Die Madonie in Nordostsizilien erheben sich als markantes Kalkgebirge zwischen den Tälern der Flüsse Imera und Pollina, dominiert vom 1.979 m hohen Pizzo Carbonara – dem höchsten Gipfel Siziliens außerhalb des Ätna-Massivs. Das 39.941 Hektar große Naturschutzgebiet vereint über die Hälfte aller sizilianischen Pflanzenarten auf engstem Raum, darunter die legendäre Nebrodi-Tanne mit weniger als dreißig überlebenden Exemplaren.
Für Kletterer bietet das Gebiet anspruchsvolle Kalkfelsen bis zum mittelschweren Niveau, während Bergwanderer von den spektakulären Karstlandschaften mit über 400 Dolinen profitieren.

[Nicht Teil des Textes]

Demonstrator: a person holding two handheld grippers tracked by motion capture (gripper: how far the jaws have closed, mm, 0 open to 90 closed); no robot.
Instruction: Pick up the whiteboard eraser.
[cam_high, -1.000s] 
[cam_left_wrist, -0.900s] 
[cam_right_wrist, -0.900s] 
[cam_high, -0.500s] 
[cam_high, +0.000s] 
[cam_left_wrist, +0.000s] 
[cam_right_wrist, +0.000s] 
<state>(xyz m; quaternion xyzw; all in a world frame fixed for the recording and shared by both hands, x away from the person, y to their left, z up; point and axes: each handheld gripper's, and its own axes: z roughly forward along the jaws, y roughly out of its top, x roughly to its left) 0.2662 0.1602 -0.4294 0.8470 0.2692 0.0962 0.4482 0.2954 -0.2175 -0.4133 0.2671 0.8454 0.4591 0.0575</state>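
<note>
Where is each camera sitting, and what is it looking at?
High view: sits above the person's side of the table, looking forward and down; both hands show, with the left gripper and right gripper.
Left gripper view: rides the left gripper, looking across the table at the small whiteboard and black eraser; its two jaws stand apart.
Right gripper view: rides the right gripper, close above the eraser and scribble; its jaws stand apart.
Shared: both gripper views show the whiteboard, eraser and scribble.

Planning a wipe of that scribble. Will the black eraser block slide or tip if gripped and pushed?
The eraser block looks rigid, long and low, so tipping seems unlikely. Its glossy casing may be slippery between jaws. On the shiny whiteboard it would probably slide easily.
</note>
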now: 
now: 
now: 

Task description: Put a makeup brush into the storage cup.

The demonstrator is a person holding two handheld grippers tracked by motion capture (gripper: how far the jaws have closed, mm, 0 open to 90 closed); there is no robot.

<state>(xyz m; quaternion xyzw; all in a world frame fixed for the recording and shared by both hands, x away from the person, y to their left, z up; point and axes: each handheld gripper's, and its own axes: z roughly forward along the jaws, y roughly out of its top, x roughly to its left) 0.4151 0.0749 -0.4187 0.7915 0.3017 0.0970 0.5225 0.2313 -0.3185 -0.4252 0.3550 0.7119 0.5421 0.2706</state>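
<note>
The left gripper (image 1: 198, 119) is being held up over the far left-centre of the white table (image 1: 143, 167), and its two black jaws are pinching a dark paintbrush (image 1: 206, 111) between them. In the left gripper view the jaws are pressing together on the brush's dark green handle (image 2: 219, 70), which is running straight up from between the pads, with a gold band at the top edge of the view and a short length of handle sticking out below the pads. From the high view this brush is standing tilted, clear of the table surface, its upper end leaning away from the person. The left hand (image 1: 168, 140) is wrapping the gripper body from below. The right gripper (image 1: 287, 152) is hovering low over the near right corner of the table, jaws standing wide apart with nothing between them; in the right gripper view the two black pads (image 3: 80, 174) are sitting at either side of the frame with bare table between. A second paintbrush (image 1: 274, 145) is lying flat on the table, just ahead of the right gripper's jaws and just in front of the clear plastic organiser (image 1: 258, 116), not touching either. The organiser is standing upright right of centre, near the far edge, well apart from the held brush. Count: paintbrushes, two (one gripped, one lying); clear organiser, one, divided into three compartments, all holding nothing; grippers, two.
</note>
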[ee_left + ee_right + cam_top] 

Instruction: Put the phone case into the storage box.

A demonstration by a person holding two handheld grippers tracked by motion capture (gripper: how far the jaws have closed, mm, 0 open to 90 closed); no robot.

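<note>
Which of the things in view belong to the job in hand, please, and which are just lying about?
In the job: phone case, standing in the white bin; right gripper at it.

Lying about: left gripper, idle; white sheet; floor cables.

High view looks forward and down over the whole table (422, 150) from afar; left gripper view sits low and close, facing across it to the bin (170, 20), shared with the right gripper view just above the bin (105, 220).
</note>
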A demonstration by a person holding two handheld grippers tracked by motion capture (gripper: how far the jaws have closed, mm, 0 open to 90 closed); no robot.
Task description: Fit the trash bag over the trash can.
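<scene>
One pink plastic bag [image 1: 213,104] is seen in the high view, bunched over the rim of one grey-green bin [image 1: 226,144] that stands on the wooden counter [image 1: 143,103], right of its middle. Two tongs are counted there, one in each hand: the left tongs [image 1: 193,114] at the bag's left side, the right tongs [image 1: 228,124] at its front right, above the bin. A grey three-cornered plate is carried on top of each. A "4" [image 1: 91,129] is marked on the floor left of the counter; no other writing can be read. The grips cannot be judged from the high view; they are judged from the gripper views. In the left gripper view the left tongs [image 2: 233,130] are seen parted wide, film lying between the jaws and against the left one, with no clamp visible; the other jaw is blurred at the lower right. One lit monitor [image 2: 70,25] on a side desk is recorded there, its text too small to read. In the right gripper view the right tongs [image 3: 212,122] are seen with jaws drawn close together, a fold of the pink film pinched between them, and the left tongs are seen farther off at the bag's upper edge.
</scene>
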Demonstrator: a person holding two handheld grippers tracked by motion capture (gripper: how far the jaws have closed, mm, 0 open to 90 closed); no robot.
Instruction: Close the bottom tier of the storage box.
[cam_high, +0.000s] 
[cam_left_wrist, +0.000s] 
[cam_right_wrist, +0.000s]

Die kühlen Winter mit Schnee bis in die Täler und die milden Sommer schaffen ein mediterranes Hochgebirgsklima, das ganzjähriges Klettern ermöglicht – eine Seltenheit im Mittelmeerraum.

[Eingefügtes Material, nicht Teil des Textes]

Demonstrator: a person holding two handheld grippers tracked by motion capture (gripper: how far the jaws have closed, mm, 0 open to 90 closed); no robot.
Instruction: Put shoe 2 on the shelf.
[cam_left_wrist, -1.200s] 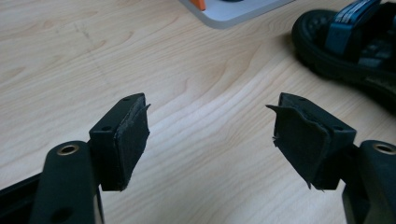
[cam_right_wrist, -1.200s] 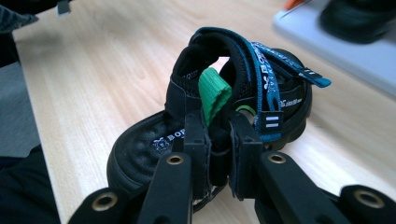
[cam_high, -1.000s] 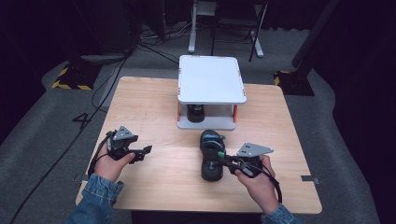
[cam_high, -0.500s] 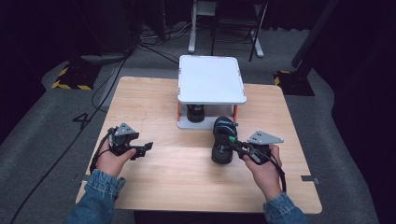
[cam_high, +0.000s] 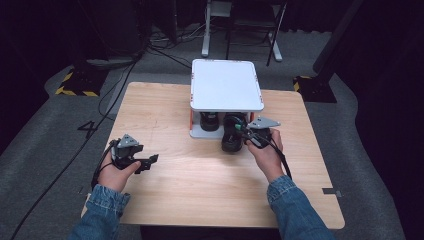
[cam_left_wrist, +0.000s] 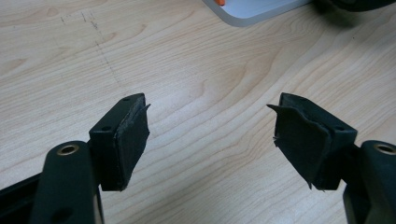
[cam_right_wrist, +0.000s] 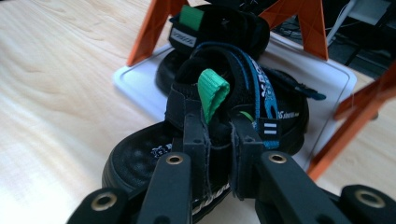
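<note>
Right gripper (cam_right_wrist: 219, 140) clamped on black sandal's (cam_right_wrist: 140, 158) heel strap, white rack (cam_high: 227, 85) just ahead. Left gripper (cam_left_wrist: 210, 135) wide open, empty, above surface (cam_left_wrist: 187, 70).

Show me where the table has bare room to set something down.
Free: the wood between the left hand-held gripper and the right hand, and the table's far-left part beside the white rack. Crowded: the rack's lower shelf, where one sandal sits and the right hand-held gripper holds a second sandal at its edge.
</note>
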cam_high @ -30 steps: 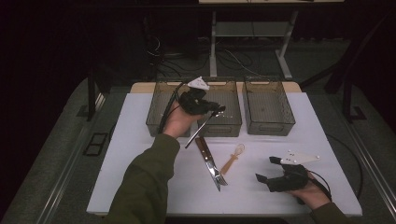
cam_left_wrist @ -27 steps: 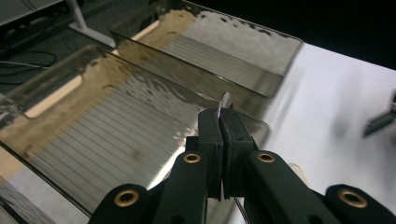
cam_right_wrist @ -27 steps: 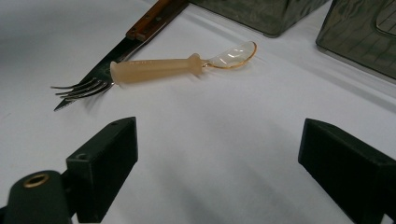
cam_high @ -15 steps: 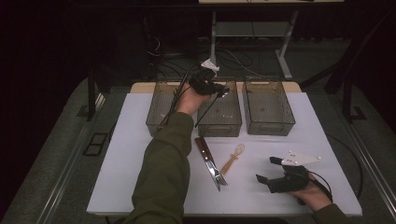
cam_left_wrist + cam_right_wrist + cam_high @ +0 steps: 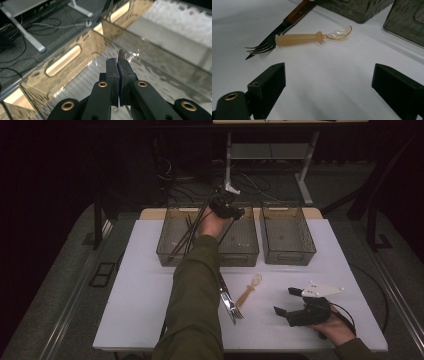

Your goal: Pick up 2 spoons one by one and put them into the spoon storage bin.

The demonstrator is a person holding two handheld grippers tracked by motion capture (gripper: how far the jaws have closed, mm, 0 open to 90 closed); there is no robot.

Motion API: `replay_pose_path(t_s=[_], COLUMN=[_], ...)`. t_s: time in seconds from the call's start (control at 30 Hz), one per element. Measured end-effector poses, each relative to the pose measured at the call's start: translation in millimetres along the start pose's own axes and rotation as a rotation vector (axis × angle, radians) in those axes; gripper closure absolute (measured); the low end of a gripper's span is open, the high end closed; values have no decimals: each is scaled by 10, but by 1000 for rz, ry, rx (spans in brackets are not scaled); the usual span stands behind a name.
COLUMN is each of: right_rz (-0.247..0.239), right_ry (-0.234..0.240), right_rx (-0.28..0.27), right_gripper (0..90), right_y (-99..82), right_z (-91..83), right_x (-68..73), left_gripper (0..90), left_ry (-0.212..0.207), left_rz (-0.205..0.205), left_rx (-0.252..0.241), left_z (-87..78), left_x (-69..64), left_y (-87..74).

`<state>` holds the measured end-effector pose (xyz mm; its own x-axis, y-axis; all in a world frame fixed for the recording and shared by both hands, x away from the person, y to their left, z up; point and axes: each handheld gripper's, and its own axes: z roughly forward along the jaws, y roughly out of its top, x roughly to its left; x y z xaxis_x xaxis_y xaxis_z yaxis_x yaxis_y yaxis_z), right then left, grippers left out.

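My left gripper point(image 5: 227, 208) hangs over the far end of the smoky clear bins point(image 5: 240, 251). In the left gripper view its jaws point(image 5: 119, 63) are shut on a thin metal utensil point(image 5: 121, 53), whose tip sticks up between the pads above the bin floor. My right gripper point(image 5: 285, 301) rests on the white table at the front right, open and with nothing in it point(image 5: 329, 73). In front of it lie a peach-handled clear spoon point(image 5: 299, 38), a fork point(image 5: 259, 47) and a wooden-handled knife point(image 5: 297, 13).
A separate clear bin point(image 5: 287, 236) stands to the right of the first ones. Black sticks point(image 5: 187, 232) lean in the left bin. The person's green sleeve point(image 5: 195, 295) crosses the table's middle. The white tabletop point(image 5: 140, 285) sits on a grey base.
The left hand has carried the metal utensil away from the table's middle to the far end of the bins and a little lower. The right gripper has stayed put.
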<state>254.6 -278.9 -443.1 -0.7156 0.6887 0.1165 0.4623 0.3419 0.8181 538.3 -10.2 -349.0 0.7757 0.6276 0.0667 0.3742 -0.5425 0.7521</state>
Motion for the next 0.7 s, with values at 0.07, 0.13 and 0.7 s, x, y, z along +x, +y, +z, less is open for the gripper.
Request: replay_pose_path(t_s=[0.07, 0.13, 0.7], right_rz=[-2, 2, -5], right_ry=[-2, -3, -1], right_rx=[-2, 0, -6], right_gripper=[118, 118, 118], right_y=[0, 0, 4], right_z=[0, -1, -11], right_x=[-3, -1, -4], left_gripper=[885, 884, 873], left_ry=[4, 2, 36], left_rz=[3, 3, 47], left_rx=[14, 29, 174], left_z=[67, 115, 402], left_x=[-24, -37, -199], left_y=[-21, -31, -127])
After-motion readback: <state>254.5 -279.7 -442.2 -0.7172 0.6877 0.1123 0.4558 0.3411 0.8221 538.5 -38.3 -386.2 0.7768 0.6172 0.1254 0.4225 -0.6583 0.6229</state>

Die ausgeprägte Karstgeologie aus 250 Millionen Jahre alten Sedimentgesteinen formte ein dichtes unterirdisches Wassersystem mit spektakulären Grotten wie dem Abisso del Vento. Der Club Alpino Siciliano gründete bereits 1892 die erste sizilianische Bergsteigervereinigung und etablierte 1897 das Corpo delle Guide delle Madonie – Zeugnis einer über 130-jährigen Bergsporttradition auf der Insel.